Not The Time For This Bloomberg

Over the last week or so Mayor Bloomberg has shared his feelings about the MTA’s lack of fiscal responsibility. However in the midst of these feelings came a suggestion to give raises to current MTA engineers as they do not get paid enough. Kathleen Lucadamo of the New York Daily News filed the report:

Mayor Bloomberg favors trimming MTA spending, but Friday he called for the cash-starved agency to give workers a raise.

“The people who work for the MTA, we don’t pay them enough,” Bloomberg declared on WOR radio.

The mayor blamed construction cost overruns, in part, on underpaid engineers who have to haggle with their higher paid, and presumably, more experienced counterparts.

“If you want to have the best engineers to negotiate with the best engineers in the construction company, you are going to have to pay comparable salaries,” he said.

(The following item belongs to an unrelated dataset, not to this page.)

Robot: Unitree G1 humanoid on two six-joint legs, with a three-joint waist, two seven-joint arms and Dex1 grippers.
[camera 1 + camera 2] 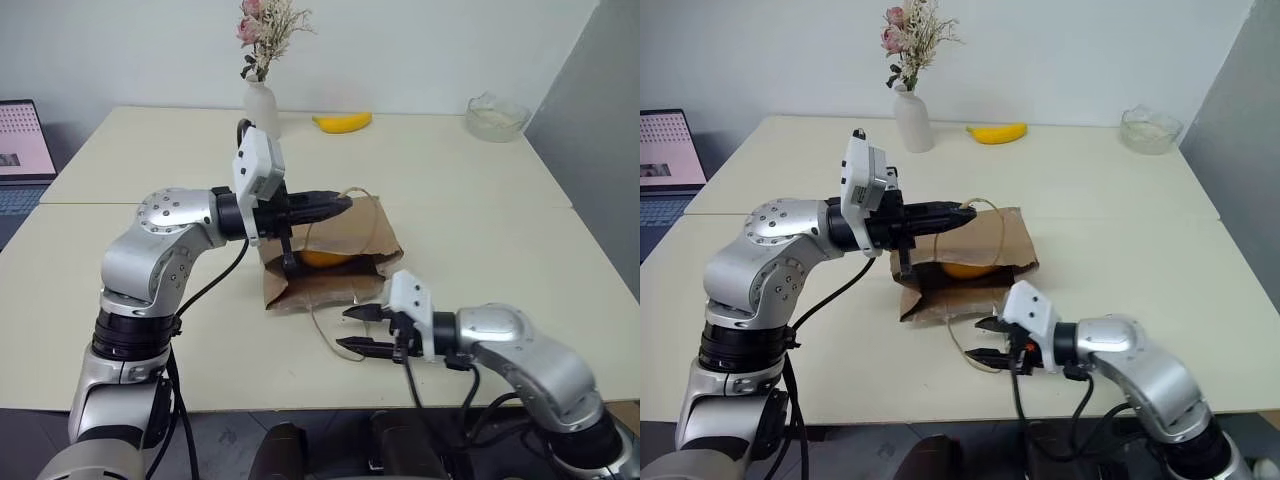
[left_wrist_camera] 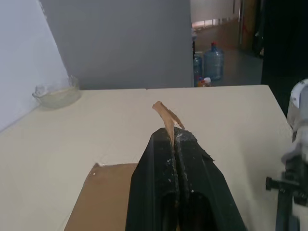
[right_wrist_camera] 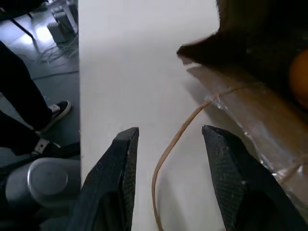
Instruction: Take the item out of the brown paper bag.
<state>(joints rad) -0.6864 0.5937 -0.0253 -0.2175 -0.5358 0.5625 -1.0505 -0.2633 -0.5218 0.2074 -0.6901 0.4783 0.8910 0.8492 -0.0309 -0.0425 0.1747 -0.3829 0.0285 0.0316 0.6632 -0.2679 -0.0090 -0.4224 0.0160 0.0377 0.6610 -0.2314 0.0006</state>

An MTA spokesman agreed that modest pay makes hiring tough, but stopped short of supporting raises.

“We certainly agree that it is a challenge in the public sector to attract the best talent when you have limited resources, but I think we have an extremely talented group of engineers and planners at our capital construction company,” MTA spokesman Jeremy Soffin said.

“We work as hard as we can to make those jobs appealing, but obviously we are limited by being in the public sector.”

Bloomberg’s comments came a day after he scolded the state-run MTA for proposing two fare hikes without finding alternative revenue or cutting its budget by 1.5%.

The MTA has called for an 8% fare hike next July and another 5% jump in 2011 to close a $700 million shortfall.

I understand the thought process of Mayor Bloomberg in terms of the never ending public vs private sector earnings war. However at a time when the MTA’s finances are in shambles, I find it fiscally irresponsible to even suggest raises for any employee. I would think of all people such a strong businessman such as Bloomberg would understand how now is not the time for this. Maybe he should practice what he preaches before coming down on the MTA for their fiscal irresponsibility. While he is at it, he could stop diverting from one of the real culprits here, the inadequate funding from the city towards its transit infrastructure.